● **TASK GOAL**
Copy out all lines from the material that contain the string "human".

** Opening SOURCE INFORMATION block **

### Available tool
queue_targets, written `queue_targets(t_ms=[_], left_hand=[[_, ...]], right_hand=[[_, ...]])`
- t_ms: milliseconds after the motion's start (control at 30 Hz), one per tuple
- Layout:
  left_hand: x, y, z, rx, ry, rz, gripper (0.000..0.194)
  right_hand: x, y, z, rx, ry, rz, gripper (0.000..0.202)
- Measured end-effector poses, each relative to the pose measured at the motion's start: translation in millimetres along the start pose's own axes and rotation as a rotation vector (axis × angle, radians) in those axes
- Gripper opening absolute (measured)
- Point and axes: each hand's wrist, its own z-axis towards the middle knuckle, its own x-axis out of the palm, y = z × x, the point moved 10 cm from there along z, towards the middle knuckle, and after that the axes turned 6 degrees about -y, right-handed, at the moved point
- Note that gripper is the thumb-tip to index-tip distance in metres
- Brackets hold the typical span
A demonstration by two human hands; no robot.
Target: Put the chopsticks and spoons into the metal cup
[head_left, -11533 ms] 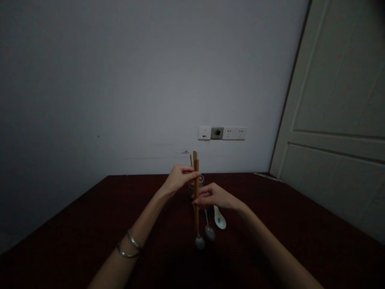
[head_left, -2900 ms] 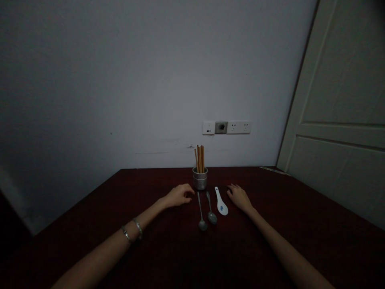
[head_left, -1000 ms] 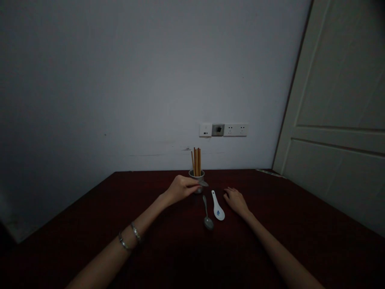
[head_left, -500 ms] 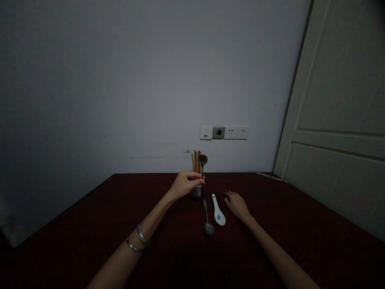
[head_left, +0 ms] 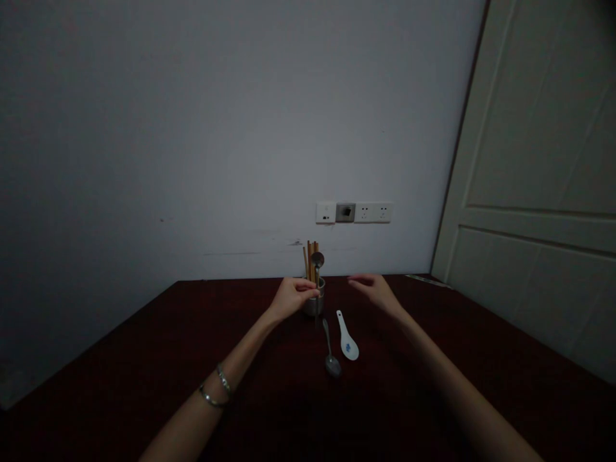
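Head view: metal spoon [head_left: 332, 366] nearest, flat on table; white spoon [head_left: 348, 345] just beside. Left hand [head_left: 290, 299] pinches long-handled spoon [head_left: 317, 259] by its handle, bowl up; contact with cup unclear. Right hand [head_left: 378, 294] raised, fingers extended, holding nothing. Best keep pinch firm, handle upright, clear of chopsticks [head_left: 310, 256] standing in metal cup [head_left: 313, 307]. Dark red table [head_left: 231, 301] runs back to scuffed pale wall [head_left: 202, 141], sockets [head_left: 373, 212]; panelled door [head_left: 539, 154] at right.

Chopsticks [head_left: 309, 258] stand in the cup [head_left: 310, 308]; before it, a spoon [head_left: 332, 366] left of a soup spoon [head_left: 348, 344].
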Motion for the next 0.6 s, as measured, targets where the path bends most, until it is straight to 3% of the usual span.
queue_targets(t_ms=[100,200,333,600], left_hand=[[0.7,-1.3,-0.6,0.008,0.005,-0.017,0.014],[5.0,-3.9,-3.4,-0.004,0.045,-0.061,0.011],[13.4,-4.2,-6.6,-0.021,0.113,-0.072,0.011],[17.4,3.2,-5.4,-0.040,0.130,-0.109,0.009]], right_hand=[[14.6,55.6,-3.7,-0.018,0.151,0.192,0.030],[28.4,88.4,-8.8,-0.052,0.247,0.269,0.028],[38.9,94.8,-8.1,-0.061,0.294,0.310,0.026],[44.9,93.5,-8.1,-0.060,0.302,0.317,0.025]])
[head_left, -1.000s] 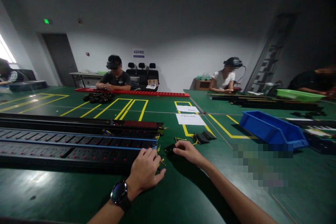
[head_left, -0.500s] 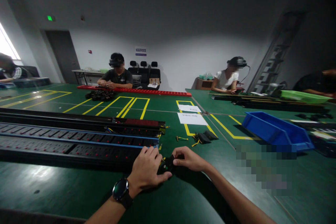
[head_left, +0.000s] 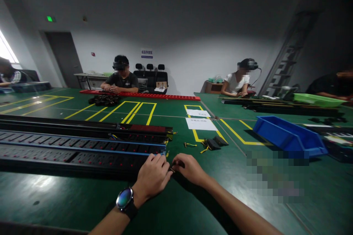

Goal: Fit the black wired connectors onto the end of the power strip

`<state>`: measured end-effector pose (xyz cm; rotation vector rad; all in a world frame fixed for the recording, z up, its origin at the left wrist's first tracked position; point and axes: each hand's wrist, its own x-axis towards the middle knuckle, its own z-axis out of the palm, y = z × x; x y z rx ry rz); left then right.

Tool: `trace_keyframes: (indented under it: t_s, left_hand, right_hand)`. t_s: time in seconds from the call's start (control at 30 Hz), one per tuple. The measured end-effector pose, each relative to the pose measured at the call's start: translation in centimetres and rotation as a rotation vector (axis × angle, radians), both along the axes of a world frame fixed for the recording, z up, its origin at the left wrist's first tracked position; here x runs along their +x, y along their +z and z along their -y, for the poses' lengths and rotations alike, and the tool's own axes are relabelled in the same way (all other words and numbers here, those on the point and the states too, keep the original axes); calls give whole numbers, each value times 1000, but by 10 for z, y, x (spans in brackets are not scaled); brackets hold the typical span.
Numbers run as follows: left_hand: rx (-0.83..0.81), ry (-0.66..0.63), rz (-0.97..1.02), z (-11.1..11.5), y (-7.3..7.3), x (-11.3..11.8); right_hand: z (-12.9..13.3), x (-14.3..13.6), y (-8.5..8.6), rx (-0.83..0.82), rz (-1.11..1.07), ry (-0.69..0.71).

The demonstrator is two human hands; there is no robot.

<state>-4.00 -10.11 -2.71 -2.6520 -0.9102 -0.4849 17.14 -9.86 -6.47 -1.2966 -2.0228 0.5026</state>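
Observation:
A long black socket strip (head_left: 102,159) with small red marks lies lengthwise on the left, its right end under my hands. My left hand (head_left: 153,176), with a watch on the wrist, is wrapped over that end, its thumb stretched along the near side. My right hand (head_left: 190,169) meets it from the right, thumb and index finger pinched on a small black end piece (head_left: 173,169) against the strip's end. Most of that piece is hidden by my fingers. Short yellow wires (head_left: 167,153) poke out at the strip ends just beyond my left hand.
Loose black parts with yellow wires (head_left: 213,143) and white paper sheets (head_left: 200,124) lie ahead. At right stands a blue bin (head_left: 289,137); a red slotted rail (head_left: 154,96) runs across the back. Other people sit along the far side, near a pile of dark parts (head_left: 103,100).
My right hand has moved left, carrying the black end piece against the strip's end, where it is now mostly covered. My left thumb has drawn in closer to the fingers.

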Motion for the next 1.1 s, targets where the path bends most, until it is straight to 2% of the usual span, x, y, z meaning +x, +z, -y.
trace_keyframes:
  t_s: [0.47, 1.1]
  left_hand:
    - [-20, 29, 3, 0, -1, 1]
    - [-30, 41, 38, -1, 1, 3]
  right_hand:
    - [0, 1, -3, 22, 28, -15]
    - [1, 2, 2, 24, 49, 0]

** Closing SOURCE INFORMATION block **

● **SOLVED PROBLEM**
A demonstration by two human hands; no robot.
The demonstrator is two human hands; there is no robot.

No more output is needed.